Health Quest takes exception to the portion of finding of fact 17 in which the Hearing Officer asserts that Health Quest's nursing home ... is licensed under Chapter 651, Florida Statutes, as a continuing care facility. Nursing home facilities are licensed under Section 400.062, Florida Statutes, so presumably Health Quest's nursing home facility is licensed under that section. The exception is granted.
Health Quest takes exception to finding of fact 18, in which it is asserted that "Health Quest owns and operates 9 nursing centers in 3 states". Health Quest noted in its proposed finding of fact 15, that it owns and operates
11 nursing centers and 3 retirement housing developments. The Hearing Officer accepted Health Quest's proposed finding 15. The exception is granted.
Health Quest takes exception to finding of fact 19 insofar as the Hearing Officer finds that there would be some minor costs associated with the conversion of Health Quest's existing nursing facility from sheltered bed status to community bed status. The finding is based on competent, substantial evidence; therefore, the exception is denied.
Health Quest takes exception to finding of fact 20, and to the conclusion of law on pages 35-36 of the Recommended Order concerning the completeness of Health Quest's application. The finding is based on competent, substantial evidence; therefore, the exception is denied.
Health Quest takes exception to finding of fact 38, in which the Hearing Officer states "the department also supported at hearing the applications of Manor Care ... and Sisters of Bon Secours. The finding is based on competent, substantial evidence; therefore, the exception is denied.
Health Quest takes exception to findings of fact 48, 49, 51, and to that portion of finding of fact 47 and to the conclusion of law on page 42 which deals with the local health council's recommendations concerning Medicaid utilization. The finding is based on competent, substantial evidence; therefore, the exception is denied. It is noted that the need for a health care facility in relation to the district plan is a statutory review criteria. Section 381.705(1)(a), Florida Statutes.
Health Quest takes exception to finding of fact 55 insofar as it does not also note that Health Quest's proposal would increase the availability and adequacy of existing services. Health Quest does not challenge the correctness of finding of fact 55; therefore, the exception is denied.
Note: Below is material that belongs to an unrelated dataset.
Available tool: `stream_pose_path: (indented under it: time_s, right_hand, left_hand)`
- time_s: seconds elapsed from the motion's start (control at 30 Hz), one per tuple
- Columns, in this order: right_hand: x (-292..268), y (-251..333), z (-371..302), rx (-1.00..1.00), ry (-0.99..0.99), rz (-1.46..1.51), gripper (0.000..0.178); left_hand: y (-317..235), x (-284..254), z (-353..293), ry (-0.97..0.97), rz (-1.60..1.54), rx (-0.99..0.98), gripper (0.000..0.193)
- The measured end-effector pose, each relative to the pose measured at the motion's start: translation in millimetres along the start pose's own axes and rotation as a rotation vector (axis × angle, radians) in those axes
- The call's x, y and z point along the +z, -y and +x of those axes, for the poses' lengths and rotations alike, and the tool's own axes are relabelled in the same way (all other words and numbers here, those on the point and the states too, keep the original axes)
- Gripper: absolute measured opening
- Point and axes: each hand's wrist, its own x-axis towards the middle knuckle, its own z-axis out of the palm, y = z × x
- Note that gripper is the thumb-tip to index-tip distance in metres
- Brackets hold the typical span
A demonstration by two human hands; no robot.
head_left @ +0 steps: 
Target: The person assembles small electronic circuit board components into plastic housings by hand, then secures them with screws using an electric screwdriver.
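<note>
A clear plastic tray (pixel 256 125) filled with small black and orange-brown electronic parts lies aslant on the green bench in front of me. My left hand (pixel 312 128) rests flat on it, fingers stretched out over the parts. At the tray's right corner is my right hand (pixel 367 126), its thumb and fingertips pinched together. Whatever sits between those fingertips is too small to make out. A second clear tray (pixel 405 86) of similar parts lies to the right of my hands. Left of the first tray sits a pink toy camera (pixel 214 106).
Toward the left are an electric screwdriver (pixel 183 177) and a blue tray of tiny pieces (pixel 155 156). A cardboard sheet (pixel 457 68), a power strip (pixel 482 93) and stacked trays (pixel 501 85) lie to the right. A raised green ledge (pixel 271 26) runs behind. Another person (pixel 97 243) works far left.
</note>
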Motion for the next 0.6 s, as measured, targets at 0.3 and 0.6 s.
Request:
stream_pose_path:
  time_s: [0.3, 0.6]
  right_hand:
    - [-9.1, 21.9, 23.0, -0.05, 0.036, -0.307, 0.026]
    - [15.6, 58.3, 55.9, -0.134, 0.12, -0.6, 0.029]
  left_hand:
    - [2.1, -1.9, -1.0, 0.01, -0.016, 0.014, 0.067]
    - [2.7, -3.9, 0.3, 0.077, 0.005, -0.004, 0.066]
Health Quest takes exception to finding of fact 63 insofar as it asserts that the architectural design and staffing proposal by Manor Care will be sufficient to allow the rendering of quality care. The finding is based on competent, substantial evidence; therefore, the exception is denied.
Health Quest takes exception to the portion of finding of fact 63 and to the portion of conclusion of law C (page 39 of the Recommended Order) which state that "Manor-Sarasota has a proven record of providing quality care." The finding is based on competent, substantial evidence; therefore, the exception is denied.
Health Quest takes exception to finding of fact 67 regarding the two- story design proposed by Manor Care. The finding is based on competent, substantial evidence; therefore, the exception is denied.
Health Quest takes exception to finding of fact 68 to the extent that such finding is included in a section entitled "Access for Chronically Underserved." Health Quest does not challenge the correctness of the finding; therefore, the exception is denied.
Health Quest takes exception to the third paragraph of Section E on page 42 of the Recommended Order regarding financial feasibility. The finding is based on competent, substantial evidence; therefore, the exception is denied.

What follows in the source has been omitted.